Malema hate speech case has ripened the Equality Act for higher scrutiny as the ANC falls foul of its own law
Judge Colin Lamont's judgment in the Julius Malema hate speech case is genuinely interesting and useful.
In the first place, it administers a well-aimed rebuke to an irresponsible young rabble-rouser who no one in their right mind believes was nostalgically intoning struggle songs.
The advocacy of hatred on the basis of (inter alia) race and ethnicity constituting incitement to cause harm is immunised from the protection of the free speech right in section 16 of the Constitution precisely because no utterance that could result in genocide (as in Rwanda) or in the instilling of fear and apprehension (as with the song Ama 'Ndiya) should be protected speech under the Constitution. The Broadcasting Complaints Commission of SA limited (but did not ban) the broadcast of the song on the grounds that Indian South Africans in KZN would feel fear given a past history of violence in that province.
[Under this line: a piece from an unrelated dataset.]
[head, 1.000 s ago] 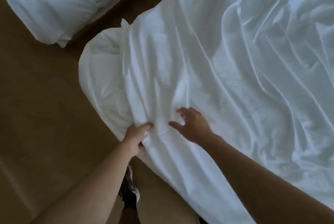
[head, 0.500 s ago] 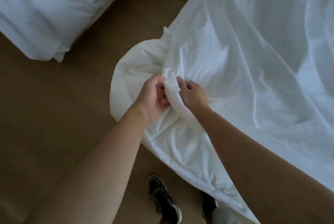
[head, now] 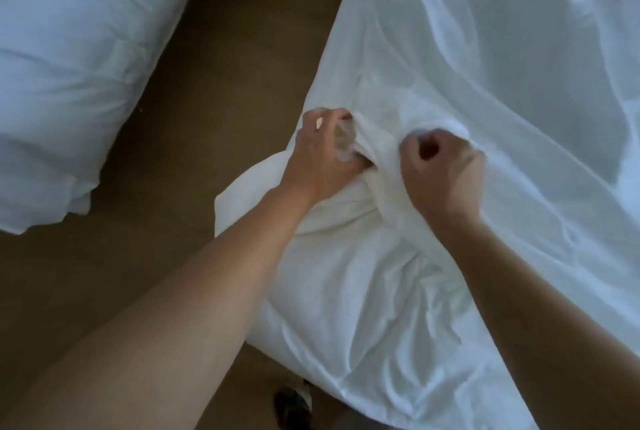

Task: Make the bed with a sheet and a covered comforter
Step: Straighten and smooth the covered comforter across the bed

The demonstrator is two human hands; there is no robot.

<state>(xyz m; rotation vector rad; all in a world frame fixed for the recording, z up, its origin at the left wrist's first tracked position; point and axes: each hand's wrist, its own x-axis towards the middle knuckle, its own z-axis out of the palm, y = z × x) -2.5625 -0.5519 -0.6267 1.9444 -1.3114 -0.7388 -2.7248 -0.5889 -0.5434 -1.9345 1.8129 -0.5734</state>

However, that Constitutional immunisation is not self-executing. It governs the work of Parliament. Parliament in 2000 passed the problematic Equality Act, which chooses to reduce hate speech (in section 10) to mere hurtfulness or injuria. Judge Lamont had to interpret that statute. The public has had the benefit of hearing and reading and therefore knowing what Mr Malema has been saying all this time because the DA succeeded at least in effecting a proviso to the publishing of all this "hurtful" material in 2000 if it was fair and accurate reporting in the public interest, or publication in accordance with the rest of section 16, the free speech and media freedom right.
We believed during constitution-writing, as we believed in 2000, as we believe now, that it is better to know what people (including politicians) are telling their audiences than to live beneath a veil of censorship that purportes to pamper and save your feelings while threatening your actual safety.